_THE TASK_
Could you copy the records below exactly, leaving out any pictures they include?

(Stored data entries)
•••••
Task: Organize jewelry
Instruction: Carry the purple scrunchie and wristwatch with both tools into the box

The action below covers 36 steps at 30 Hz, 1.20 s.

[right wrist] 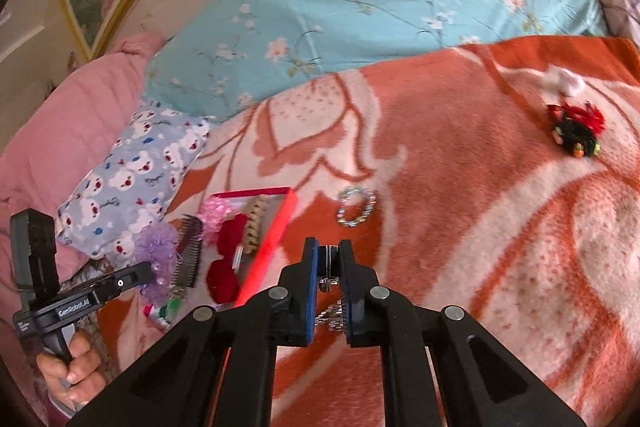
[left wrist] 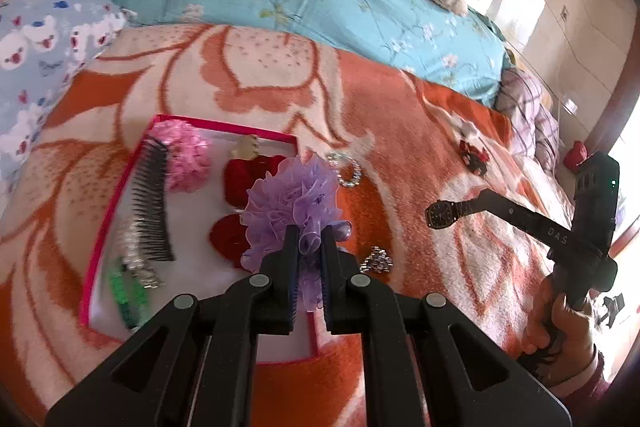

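Observation:
My left gripper point(left wrist: 309, 235) is shut on a purple ruffled hair tie point(left wrist: 294, 205) and holds it over the right edge of the pink-rimmed box point(left wrist: 105, 227). The box holds a black comb point(left wrist: 150, 211), a pink scrunchie point(left wrist: 185, 155), red scrunchies point(left wrist: 244, 179) and a green clip point(left wrist: 126, 291). My right gripper point(right wrist: 328, 247) is shut on a dark square-faced wristwatch point(left wrist: 442, 214), seen edge-on between the fingers point(right wrist: 329, 259), held above the blanket. A beaded bracelet point(right wrist: 356, 213) and a small silver chain piece point(left wrist: 376, 259) lie on the blanket beside the box.
An orange and white blanket point(right wrist: 460, 187) covers the bed. A red and black hair ornament point(right wrist: 576, 131) lies at the far right. A turquoise floral quilt point(right wrist: 360, 15), a bear-print pillow point(right wrist: 132, 171) and a pink quilt point(right wrist: 60, 131) lie behind.

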Each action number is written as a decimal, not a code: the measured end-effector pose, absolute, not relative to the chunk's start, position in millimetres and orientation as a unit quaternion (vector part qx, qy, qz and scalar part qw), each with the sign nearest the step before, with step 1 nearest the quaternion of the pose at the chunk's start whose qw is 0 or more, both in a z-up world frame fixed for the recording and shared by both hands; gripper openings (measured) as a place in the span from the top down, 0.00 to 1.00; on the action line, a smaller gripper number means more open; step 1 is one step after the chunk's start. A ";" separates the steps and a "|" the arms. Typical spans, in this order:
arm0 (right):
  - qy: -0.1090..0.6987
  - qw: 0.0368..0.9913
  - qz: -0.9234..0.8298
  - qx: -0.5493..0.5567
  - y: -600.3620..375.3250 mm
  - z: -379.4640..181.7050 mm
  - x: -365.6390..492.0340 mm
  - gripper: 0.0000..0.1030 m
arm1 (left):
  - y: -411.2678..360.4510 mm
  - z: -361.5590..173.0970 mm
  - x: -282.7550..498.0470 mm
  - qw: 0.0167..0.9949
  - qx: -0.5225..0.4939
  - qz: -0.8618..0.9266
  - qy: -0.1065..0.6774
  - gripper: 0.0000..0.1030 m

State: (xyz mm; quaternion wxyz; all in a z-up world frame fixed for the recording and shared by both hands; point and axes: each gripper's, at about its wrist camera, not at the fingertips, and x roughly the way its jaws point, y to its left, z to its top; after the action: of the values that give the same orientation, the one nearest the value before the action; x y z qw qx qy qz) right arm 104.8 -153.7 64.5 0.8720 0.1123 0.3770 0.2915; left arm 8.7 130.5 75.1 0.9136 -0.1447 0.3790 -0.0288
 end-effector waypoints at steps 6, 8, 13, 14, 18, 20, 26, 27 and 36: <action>0.383 0.857 0.330 0.104 -124.2 67.3 97.5 0.92 | 154.7 75.0 -9.6 0.915 -0.153 -0.001 0.373 0.93; 0.383 0.852 0.342 0.100 -112.2 68.5 94.4 0.92 | 164.0 72.4 -15.9 0.914 -0.156 0.011 0.373 0.93; 0.389 0.836 0.377 0.091 -78.0 68.1 89.3 0.92 | 180.1 64.3 -27.0 0.911 -0.165 0.029 0.378 0.93; 0.390 0.833 0.382 0.089 -72.4 67.3 88.2 0.92 | 182.7 62.5 -28.3 0.910 -0.166 0.031 0.379 0.93; 0.399 0.817 0.407 0.086 -44.2 62.3 85.6 0.92 | 192.2 52.4 -31.0 0.905 -0.172 0.038 0.388 0.93; 0.403 0.811 0.416 0.086 -34.4 60.3 84.2 0.92 | 194.9 47.2 -29.2 0.902 -0.175 0.039 0.392 0.93; 0.419 0.791 0.437 0.092 -0.1 45.0 89.9 0.92 | 198.8 33.1 -19.1 0.896 -0.173 0.040 0.408 0.93; 0.422 0.788 0.438 0.094 3.4 41.8 91.7 0.92 | 198.2 30.2 -17.0 0.894 -0.172 0.040 0.412 0.93; 0.473 0.765 0.419 0.124 13.3 -8.5 120.7 0.92 | 195.5 -6.2 4.1 0.874 -0.166 0.041 0.454 0.93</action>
State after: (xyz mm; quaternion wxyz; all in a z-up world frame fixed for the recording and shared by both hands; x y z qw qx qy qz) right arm 120.7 13.3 -8.5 0.7653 0.1239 0.4727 0.4189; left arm 4.1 195.5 -6.2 0.8743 -0.1656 0.4544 0.0412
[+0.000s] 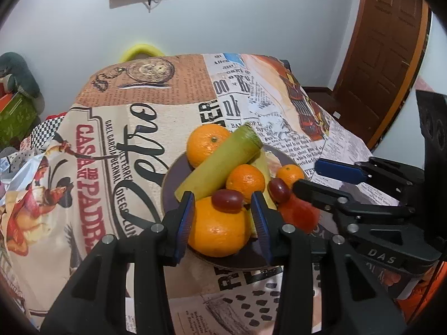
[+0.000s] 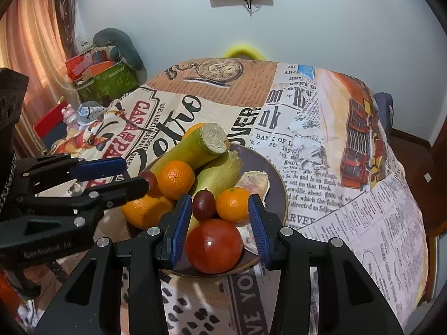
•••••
_EXERCISE OUTPUT_
Task: Organize jewelry
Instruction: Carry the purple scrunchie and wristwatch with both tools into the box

The action below covers 36 steps at 30 Hz, 1.20 s.

[right wrist] 
[left wrist] 

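Observation:
My left gripper point(left wrist: 309, 235) is shut on a purple ruffled hair tie point(left wrist: 294, 205) and holds it over the right edge of the pink-rimmed box point(left wrist: 105, 227). The box holds a black comb point(left wrist: 150, 211), a pink scrunchie point(left wrist: 185, 155), red scrunchies point(left wrist: 244, 179) and a green clip point(left wrist: 126, 291). My right gripper point(right wrist: 328, 247) is shut on a dark square-faced wristwatch point(left wrist: 442, 214), seen edge-on between the fingers point(right wrist: 329, 259), held above the blanket. A beaded bracelet point(right wrist: 356, 213) and a small silver chain piece point(left wrist: 376, 259) lie on the blanket beside the box.
An orange and white blanket point(right wrist: 460, 187) covers the bed. A red and black hair ornament point(right wrist: 576, 131) lies at the far right. A turquoise floral quilt point(right wrist: 360, 15), a bear-print pillow point(right wrist: 132, 171) and a pink quilt point(right wrist: 60, 131) lie behind.
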
Each action number is written as a decimal, not a code: the measured end-effector pose, absolute, not relative to the chunk's start, position in millimetres and orientation as a unit quaternion (vector part qx, qy, qz and scalar part qw), each with the sign nearest the step before, with step 1 nearest the quaternion of the pose at the chunk's start whose qw is 0 or more, both in a z-up world frame fixed for the recording and shared by both hands; gripper openings (measured) as a place in the span from the top down, 0.00 to 1.00; on the action line, a smaller gripper number means more open; step 1 is one step after the chunk's start. A ";" separates the steps and a "|" the arms. Typical spans, in this order:
arm0 (right):
  - qy: -0.1090..0.6987
  - qw: 0.0368..0.9913
  - qz: -0.9234..0.8298
  - qx: -0.5493..0.5567
  - y: -600.3620..375.3250 mm
  - z: -379.4640..181.7050 mm
  - x: -365.6390..492.0340 mm
  - gripper: 0.0000..0.1030 m
arm1 (left):
  - y: -411.2678..360.4510 mm
  - z: -361.5590..173.0970 mm
  - x: -282.7550..498.0470 mm
  - qw: 0.0167..0.9949
  - qx: -0.5225..0.4939
  - qz: -0.8618..0.9266
  - qy: -0.1065..0.6774
  - gripper: 0.0000..0.1030 m

State: (xyz mm; quaternion wxyz; all in a z-up world frame fixed for the recording and shared by both hands; point and axes: each gripper's, at about its wrist camera, not at the fingertips, and x roughly the way its jaws point, y to its left, z to its top; after the action: of the values that give the same orientation, the one nearest the value before the action; x y z qw qx qy qz) right arm 104.8 -153.7 64.5 0.8720 0.1123 0.3770 0.2915; left arm 8.7 130.5 75.1 0.9136 -0.1447 0.3790 -0.0288
 end-effector waypoints at steps 6, 8, 13, 14, 18, 20, 26, 27 and 36: <action>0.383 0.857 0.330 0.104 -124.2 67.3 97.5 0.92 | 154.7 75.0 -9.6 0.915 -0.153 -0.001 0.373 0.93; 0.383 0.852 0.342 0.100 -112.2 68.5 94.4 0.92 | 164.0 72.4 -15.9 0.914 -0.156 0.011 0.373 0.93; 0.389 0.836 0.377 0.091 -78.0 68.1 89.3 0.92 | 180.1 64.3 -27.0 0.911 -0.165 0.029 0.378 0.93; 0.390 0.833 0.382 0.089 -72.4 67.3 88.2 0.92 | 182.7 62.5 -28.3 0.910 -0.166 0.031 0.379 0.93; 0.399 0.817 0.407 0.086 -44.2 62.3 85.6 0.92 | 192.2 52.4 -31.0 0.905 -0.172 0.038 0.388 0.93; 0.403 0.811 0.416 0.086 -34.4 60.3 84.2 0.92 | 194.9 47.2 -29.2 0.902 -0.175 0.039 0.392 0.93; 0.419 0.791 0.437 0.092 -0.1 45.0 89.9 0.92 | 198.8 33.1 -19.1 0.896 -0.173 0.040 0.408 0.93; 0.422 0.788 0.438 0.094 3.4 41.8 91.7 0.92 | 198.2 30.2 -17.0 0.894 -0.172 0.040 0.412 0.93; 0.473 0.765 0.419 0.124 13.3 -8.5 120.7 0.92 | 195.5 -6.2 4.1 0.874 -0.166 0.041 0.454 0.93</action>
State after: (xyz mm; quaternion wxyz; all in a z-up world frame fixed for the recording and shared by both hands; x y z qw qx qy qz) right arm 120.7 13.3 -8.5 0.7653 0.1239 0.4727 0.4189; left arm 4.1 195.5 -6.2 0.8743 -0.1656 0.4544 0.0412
[+0.000s] 
[+0.000s] 

Nothing further belongs to this answer.